Suppose you buy 10 batteries:10-6=4---so you have 4 batteries left over,
Suppose you buy 20 batteries:20-6=14, 14-6 =8, 8-6 = 2---so you have 2 batteries left over.
Suppose you buy 30 batteries: 30 -6=24, 24- 6 = 18 -------can you finish from here?

I understand that your title is Division/Multiplication and I used subtraction. Please understand that I used repeated subtraction which is just division.
 
Hello Cjnschool. When you first logged in, did you see the request to read the forum's guidelines? Please post what you've already tried or thought about, and we can go from there.

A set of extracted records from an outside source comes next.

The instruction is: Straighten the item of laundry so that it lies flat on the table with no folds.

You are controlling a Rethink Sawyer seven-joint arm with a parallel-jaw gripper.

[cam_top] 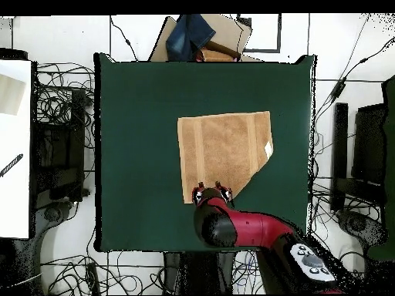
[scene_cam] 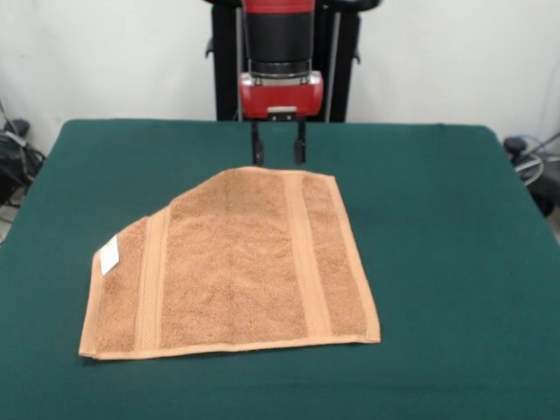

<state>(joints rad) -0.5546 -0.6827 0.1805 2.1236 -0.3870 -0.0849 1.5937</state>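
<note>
Lying on the green surface (scene_cam: 455, 227), the orange-tan towel (scene_cam: 236, 262) is spread near the middle, a little toward the robot's side. Most of it is flat, and two woven bands run across it near its two short ends. One corner on the far side, the one toward the robot, is turned in, so this edge runs diagonally instead of making a square corner. A small white tag (scene_cam: 109, 255) sits at the edge next to that diagonal part. The red and black arm comes down from above, and the tool (scene_cam: 278, 154) stands just behind the far edge of the towel. Its two dark fingers (scene_cam: 257, 147) point straight down with a clear gap between them, and they hold nothing. From overhead the tool (cam_top: 211, 190) is at the towel's edge (cam_top: 224, 154) nearest to the robot's base.
</note>
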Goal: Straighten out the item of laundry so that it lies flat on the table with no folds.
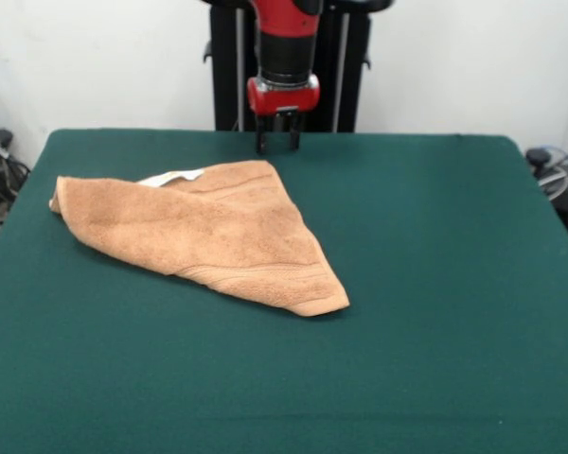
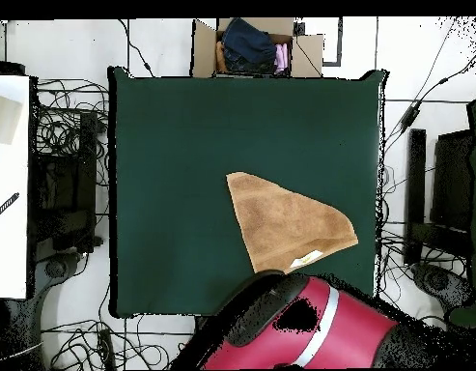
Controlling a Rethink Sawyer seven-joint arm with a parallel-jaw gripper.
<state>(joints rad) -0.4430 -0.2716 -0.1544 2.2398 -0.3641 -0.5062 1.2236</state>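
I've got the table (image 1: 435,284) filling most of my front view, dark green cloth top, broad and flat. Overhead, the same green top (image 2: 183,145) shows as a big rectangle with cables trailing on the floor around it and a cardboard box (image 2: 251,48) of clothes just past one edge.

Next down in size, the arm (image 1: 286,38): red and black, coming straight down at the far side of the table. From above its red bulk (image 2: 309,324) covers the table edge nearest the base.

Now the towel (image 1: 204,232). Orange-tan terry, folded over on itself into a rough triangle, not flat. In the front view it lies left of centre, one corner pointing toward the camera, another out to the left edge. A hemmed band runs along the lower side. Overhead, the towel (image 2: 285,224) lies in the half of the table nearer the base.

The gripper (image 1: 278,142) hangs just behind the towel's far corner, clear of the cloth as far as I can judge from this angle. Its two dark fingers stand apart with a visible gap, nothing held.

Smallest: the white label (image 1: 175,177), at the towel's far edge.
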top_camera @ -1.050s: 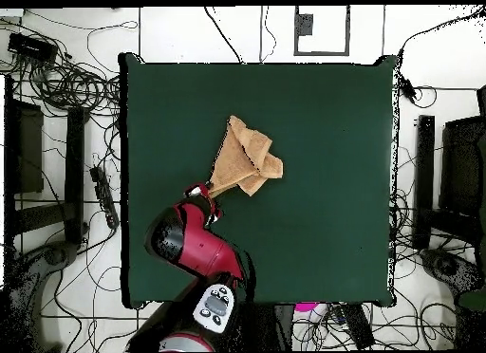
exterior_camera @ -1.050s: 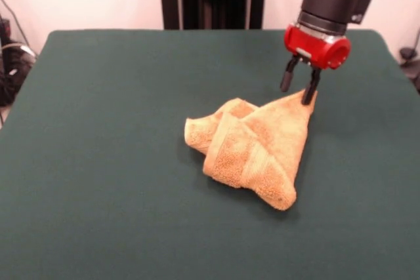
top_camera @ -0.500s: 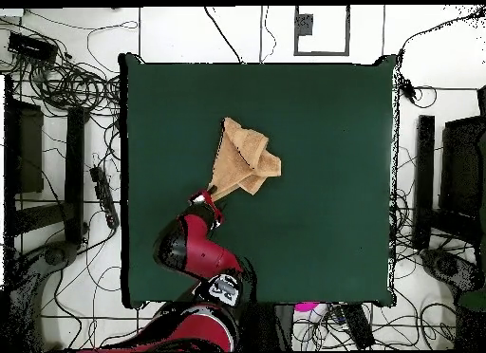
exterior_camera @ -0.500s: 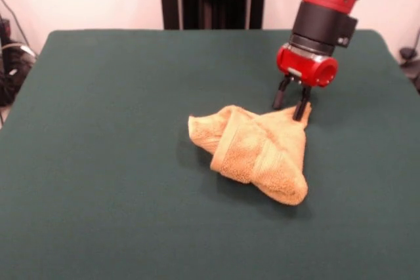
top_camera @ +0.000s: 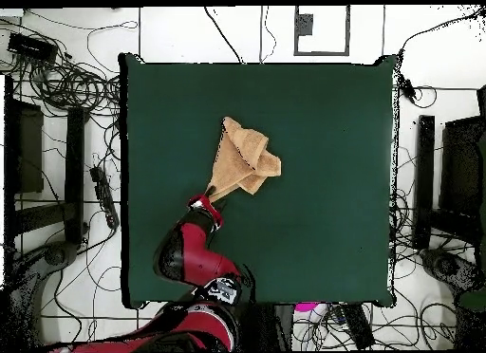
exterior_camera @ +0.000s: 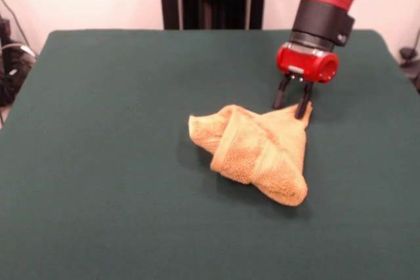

Here's a hint: The LCM of 6 and 10 (Least Common Multiple) has something to do with this exercise. Tell us what that LCM is, and we can explain why it helps. If you haven't learned about common multiples, let us know.

?
The LCM is 30
 
The LCM is 30
That is correct, but you didn't post your thoughts about the exercise, so I can't know what you're thinking. (In future threads, please follow the guidelines, using the link provided in post #2.)

The number of batteries purchased must reflect two things: It must be a multiple of 10 (because Marcus may purchase batteries only in packs of 10), and it must be a multiple of 6 (because Marcus does not want any batteries left over, after grouping the purchased batteries into sets of six).

There are many numbers that are common multiples of 6 and 10, but the exercise asks for the smallest one (30).

So the answer is, "The least number of battery packs that Marcus should buy is 30".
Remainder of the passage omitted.